ASSIGNED TASK. Write out the data below in full, please. Keep every character as given.

PROVIDED DATA.
= = = = = = =

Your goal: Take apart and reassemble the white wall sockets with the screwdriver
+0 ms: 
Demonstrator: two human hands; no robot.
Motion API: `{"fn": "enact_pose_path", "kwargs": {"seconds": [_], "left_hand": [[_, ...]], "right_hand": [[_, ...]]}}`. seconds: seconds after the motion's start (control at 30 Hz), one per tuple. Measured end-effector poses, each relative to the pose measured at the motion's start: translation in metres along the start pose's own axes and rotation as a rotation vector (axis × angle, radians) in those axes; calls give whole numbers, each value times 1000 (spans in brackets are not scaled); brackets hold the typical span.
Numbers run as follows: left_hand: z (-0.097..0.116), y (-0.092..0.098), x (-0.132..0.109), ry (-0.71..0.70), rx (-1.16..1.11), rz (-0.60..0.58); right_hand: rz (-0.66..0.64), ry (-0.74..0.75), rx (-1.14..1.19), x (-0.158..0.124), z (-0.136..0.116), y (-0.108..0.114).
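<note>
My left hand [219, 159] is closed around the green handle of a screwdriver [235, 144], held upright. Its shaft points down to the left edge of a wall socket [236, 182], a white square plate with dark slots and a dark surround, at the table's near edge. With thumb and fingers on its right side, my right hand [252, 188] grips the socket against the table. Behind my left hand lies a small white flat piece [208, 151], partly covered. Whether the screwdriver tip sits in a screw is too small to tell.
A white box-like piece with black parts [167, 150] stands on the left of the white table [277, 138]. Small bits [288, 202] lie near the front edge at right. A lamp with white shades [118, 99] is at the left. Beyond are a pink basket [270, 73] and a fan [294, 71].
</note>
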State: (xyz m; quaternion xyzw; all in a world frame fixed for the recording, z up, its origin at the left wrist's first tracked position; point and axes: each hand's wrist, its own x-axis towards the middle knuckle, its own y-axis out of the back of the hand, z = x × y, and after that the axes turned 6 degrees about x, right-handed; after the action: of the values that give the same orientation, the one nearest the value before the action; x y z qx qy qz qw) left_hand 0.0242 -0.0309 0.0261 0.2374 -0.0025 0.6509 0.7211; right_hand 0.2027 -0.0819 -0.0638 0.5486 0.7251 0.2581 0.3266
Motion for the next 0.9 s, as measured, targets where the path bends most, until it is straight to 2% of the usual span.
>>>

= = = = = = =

OUTPUT OF THE EXERCISE.
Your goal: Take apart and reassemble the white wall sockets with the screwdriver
+0 ms: 
Demonstrator: two human hands; no robot.
Motion API: `{"fn": "enact_pose_path", "kwargs": {"seconds": [_], "left_hand": [[_, ...]], "right_hand": [[_, ...]]}}`. seconds: seconds after the motion's start (control at 30 Hz), one per tuple. Measured end-effector poses, each relative to the pose measured at the motion's start: translation in metres along the start pose's own axes and rotation as a rotation vector (axis × angle, radians) in those axes; calls give whole numbers, each value times 1000 (spans in brackets are not scaled); brackets hold the typical span.
Numbers run as follows: left_hand: z (-0.097..0.116), y (-0.092..0.098), x (-0.132..0.109), ry (-0.71..0.70), rx (-1.16..1.11), rz (-0.60..0.58); right_hand: rz (-0.66..0.64), ry (-0.74..0.75), rx (-1.14..1.19), x (-0.158..0.124), z (-0.136..0.116), y (-0.108..0.114).
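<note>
My left hand [219, 159] is closed around the green handle of a screwdriver [235, 144], held upright. Its shaft points down to the left edge of a wall socket [236, 182], a white square plate with dark slots and a dark surround, at the table's near edge. With thumb and fingers on its right side, my right hand [252, 188] grips the socket against the table. Behind my left hand lies a small white flat piece [208, 151], partly covered. Whether the screwdriver tip sits in a screw is too small to tell.
A white box-like piece with black parts [167, 150] stands on the left of the white table [277, 138]. Small bits [288, 202] lie near the front edge at right. A lamp with white shades [118, 99] is at the left. Beyond are a pink basket [270, 73] and a fan [294, 71].
</note>
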State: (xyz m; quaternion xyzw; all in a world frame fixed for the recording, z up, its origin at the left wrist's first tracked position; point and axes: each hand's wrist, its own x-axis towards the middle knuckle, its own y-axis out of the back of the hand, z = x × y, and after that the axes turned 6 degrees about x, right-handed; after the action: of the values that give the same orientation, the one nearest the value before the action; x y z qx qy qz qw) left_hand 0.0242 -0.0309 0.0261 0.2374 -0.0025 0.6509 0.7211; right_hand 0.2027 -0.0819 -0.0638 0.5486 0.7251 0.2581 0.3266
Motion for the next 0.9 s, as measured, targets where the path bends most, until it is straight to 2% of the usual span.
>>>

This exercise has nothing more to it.